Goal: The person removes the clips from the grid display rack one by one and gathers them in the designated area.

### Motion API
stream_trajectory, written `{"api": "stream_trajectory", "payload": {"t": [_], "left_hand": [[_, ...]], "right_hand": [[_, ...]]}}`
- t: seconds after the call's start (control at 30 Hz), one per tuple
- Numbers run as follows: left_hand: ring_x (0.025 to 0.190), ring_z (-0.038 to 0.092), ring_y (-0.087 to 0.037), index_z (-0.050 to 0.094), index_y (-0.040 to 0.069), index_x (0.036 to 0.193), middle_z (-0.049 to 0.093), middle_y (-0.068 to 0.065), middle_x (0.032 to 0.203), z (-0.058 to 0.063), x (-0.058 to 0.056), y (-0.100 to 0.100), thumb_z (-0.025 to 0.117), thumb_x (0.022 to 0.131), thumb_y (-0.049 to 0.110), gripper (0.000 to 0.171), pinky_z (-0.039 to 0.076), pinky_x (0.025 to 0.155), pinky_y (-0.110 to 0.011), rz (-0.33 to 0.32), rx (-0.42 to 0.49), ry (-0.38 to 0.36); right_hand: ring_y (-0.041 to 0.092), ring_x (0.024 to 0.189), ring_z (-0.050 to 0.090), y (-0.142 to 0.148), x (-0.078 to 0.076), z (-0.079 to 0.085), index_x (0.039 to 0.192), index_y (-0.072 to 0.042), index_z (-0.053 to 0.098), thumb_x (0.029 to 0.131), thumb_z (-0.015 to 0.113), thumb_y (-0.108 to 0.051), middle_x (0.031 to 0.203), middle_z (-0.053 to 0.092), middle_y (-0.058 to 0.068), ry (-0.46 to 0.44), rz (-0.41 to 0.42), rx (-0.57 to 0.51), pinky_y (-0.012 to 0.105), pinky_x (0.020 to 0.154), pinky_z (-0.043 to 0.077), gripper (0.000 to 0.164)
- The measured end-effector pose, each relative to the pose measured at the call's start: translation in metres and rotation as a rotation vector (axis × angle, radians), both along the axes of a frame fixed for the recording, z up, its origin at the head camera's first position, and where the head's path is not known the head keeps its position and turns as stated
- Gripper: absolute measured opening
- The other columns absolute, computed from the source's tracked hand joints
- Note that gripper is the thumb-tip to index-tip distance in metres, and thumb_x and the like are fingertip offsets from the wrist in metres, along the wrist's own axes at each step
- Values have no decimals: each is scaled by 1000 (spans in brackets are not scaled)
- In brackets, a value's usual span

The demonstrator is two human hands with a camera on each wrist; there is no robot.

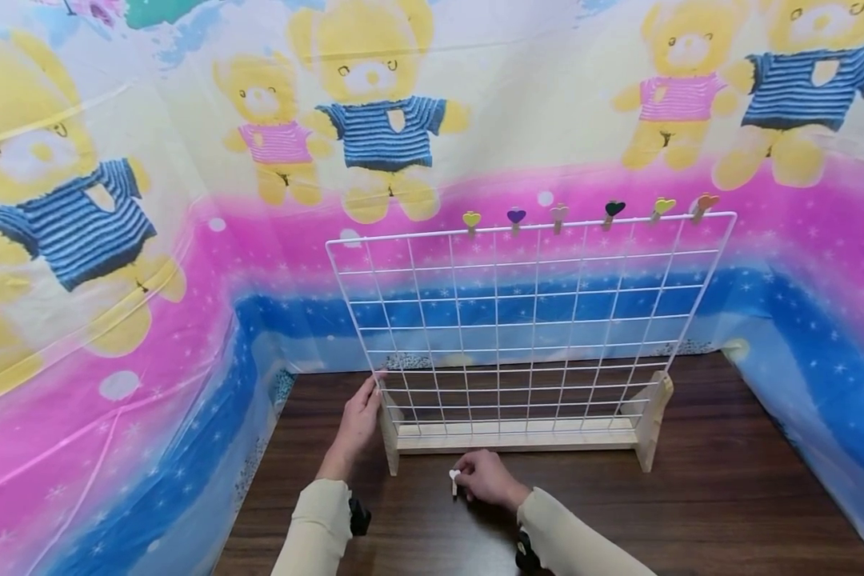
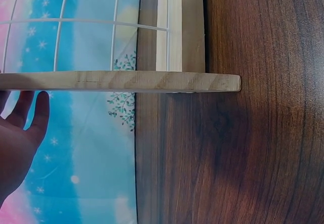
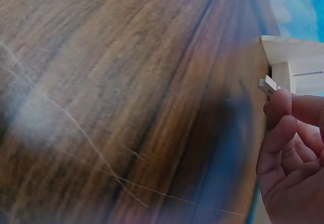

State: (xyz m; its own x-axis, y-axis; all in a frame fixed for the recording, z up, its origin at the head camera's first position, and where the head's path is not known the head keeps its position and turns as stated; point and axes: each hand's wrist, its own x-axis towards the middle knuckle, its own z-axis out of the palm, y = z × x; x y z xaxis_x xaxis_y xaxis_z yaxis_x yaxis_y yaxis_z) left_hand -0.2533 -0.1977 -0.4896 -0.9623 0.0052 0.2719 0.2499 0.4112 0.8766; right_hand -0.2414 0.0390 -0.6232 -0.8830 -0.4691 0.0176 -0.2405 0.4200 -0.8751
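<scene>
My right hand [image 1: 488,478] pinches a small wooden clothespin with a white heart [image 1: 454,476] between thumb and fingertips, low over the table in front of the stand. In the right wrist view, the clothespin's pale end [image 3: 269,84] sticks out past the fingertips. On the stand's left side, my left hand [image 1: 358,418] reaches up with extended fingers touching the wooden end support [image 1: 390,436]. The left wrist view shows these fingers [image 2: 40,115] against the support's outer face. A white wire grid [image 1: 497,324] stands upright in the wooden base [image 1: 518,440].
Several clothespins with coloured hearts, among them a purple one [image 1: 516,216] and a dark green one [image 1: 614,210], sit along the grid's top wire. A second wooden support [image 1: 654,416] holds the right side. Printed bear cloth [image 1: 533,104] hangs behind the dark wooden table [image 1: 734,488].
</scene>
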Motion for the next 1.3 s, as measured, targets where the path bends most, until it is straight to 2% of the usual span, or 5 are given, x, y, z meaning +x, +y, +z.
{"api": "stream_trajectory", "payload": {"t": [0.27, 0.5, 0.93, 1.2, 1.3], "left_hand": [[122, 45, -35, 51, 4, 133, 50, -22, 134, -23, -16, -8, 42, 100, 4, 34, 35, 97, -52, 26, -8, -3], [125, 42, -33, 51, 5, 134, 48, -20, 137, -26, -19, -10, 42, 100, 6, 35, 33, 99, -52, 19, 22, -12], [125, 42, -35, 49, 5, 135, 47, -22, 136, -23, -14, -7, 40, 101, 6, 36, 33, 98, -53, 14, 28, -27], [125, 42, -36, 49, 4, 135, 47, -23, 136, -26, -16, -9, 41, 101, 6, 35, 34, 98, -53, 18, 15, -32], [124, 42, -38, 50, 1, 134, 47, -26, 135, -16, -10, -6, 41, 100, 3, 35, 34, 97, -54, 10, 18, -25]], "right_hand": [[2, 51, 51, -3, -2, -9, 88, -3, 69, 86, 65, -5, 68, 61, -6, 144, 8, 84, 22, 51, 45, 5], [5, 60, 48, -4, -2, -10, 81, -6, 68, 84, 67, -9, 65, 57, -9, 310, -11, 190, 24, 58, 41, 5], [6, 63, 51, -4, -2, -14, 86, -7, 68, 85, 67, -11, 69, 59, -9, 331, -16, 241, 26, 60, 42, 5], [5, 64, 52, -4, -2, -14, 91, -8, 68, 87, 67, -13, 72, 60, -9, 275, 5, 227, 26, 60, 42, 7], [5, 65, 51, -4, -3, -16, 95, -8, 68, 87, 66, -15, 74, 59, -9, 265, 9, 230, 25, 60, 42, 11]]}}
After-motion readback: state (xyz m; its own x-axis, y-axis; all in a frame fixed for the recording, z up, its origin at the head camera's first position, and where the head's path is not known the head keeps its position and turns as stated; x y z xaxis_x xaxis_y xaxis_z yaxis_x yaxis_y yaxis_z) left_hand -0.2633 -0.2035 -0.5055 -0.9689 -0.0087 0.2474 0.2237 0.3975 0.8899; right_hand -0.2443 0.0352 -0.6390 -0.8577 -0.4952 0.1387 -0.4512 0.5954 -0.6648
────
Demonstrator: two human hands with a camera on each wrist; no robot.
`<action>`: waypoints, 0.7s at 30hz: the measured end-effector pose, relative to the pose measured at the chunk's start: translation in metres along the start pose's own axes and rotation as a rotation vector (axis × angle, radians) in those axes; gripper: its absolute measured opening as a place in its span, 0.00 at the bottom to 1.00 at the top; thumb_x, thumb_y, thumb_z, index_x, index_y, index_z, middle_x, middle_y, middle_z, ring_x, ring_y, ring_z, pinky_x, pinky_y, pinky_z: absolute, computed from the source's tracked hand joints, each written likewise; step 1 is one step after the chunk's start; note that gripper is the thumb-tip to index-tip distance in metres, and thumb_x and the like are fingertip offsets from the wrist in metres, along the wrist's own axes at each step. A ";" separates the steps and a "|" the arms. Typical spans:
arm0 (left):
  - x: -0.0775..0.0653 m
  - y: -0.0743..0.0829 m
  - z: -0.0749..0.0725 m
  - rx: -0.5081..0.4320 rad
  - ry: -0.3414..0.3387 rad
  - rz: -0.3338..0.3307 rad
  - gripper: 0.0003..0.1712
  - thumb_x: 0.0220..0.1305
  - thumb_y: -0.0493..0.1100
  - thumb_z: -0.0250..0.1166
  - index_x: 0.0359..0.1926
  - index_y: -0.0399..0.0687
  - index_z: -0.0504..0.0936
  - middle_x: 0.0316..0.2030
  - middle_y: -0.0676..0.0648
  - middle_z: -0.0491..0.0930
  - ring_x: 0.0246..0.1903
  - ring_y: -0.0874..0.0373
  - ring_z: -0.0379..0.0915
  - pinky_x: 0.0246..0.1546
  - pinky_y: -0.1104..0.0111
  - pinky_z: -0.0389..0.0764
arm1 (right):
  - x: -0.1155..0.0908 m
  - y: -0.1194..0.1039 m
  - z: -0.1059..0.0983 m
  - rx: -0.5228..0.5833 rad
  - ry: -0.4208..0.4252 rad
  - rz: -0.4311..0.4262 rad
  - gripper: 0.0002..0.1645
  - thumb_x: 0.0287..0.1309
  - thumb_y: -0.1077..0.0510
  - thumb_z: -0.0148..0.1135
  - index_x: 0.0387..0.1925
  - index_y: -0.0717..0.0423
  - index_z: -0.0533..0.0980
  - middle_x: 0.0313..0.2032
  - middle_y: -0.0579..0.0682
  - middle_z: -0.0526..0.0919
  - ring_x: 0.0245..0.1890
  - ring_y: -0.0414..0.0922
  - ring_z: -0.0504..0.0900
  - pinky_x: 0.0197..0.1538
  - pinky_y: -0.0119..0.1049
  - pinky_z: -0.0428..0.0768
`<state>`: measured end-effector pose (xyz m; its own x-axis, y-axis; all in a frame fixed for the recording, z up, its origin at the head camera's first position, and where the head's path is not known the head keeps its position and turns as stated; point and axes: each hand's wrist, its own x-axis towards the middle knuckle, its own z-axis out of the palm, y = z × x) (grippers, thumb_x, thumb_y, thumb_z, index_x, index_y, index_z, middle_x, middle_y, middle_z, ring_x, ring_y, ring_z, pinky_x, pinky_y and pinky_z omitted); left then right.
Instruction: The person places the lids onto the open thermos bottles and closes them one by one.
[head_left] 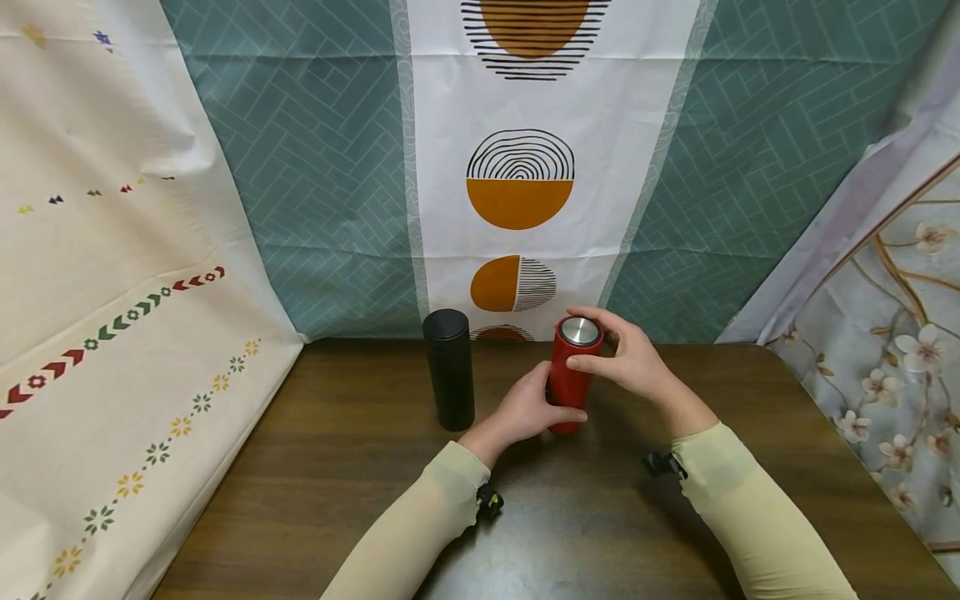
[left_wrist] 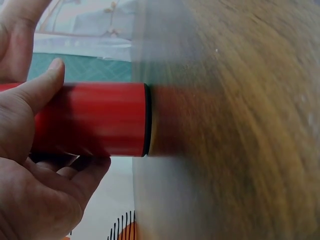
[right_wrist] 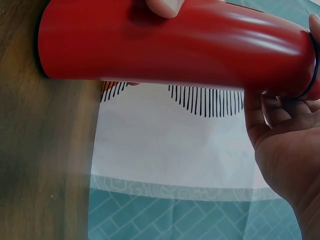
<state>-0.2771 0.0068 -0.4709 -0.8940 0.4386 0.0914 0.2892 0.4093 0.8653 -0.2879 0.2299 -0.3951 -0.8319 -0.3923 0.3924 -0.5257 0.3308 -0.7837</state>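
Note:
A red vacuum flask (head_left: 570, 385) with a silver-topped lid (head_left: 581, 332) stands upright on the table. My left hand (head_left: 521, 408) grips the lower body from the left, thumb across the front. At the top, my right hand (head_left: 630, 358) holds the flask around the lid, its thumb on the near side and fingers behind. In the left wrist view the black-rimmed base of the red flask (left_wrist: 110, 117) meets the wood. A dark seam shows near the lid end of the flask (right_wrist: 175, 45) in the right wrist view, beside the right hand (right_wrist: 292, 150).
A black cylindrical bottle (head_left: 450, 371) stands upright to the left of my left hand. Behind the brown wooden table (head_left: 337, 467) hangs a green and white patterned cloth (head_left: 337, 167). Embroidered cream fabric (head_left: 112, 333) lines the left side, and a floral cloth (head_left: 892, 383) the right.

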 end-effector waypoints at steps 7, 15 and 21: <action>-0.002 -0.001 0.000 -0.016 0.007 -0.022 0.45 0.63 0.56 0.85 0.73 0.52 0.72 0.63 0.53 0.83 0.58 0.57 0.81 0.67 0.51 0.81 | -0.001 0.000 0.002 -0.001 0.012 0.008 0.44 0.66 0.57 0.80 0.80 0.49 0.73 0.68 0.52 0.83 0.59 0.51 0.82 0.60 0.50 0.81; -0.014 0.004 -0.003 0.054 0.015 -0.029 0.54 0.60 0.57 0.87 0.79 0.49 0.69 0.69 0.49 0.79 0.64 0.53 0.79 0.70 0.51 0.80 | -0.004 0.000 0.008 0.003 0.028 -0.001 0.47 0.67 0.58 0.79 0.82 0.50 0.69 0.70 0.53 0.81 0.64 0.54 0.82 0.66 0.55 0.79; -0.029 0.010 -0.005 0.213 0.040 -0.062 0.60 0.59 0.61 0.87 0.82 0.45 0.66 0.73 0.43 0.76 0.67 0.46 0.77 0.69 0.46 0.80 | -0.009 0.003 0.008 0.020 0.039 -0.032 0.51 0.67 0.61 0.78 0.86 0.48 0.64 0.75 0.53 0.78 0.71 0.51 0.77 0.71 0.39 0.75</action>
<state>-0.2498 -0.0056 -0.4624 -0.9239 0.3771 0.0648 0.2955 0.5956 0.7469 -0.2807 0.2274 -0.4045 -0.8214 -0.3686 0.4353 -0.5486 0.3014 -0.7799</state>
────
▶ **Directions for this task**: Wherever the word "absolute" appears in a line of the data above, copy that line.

▶ **Solved problem**:
- Gripper: absolute measured opening
- The other columns absolute, computed from the source's tracked hand joints
`<action>`: waypoints, 0.7s at 30hz: the measured end-effector pose, relative to the pose measured at the chunk's start: translation in metres along the start pose's own axes and rotation as a rotation vector (axis × angle, radians) in those axes; gripper: its absolute measured opening as a place in its span, 0.00 at the bottom to 1.00 at the top; thumb_x, thumb_y, thumb_z, index_x, index_y, index_z, middle_x, middle_y, middle_z, ring_x, ring_y, ring_z, pinky_x, pinky_y, pinky_z: absolute, computed from the source's tracked hand joints, each written likewise; step 1 is one step after the chunk's start; note that gripper is the thumb-tip to index-tip distance in metres, and thumb_x and the like are fingertip offsets from the wrist in metres, along the wrist's own axes at each step. A ";" separates the steps and a "|" the arms. Typical spans:

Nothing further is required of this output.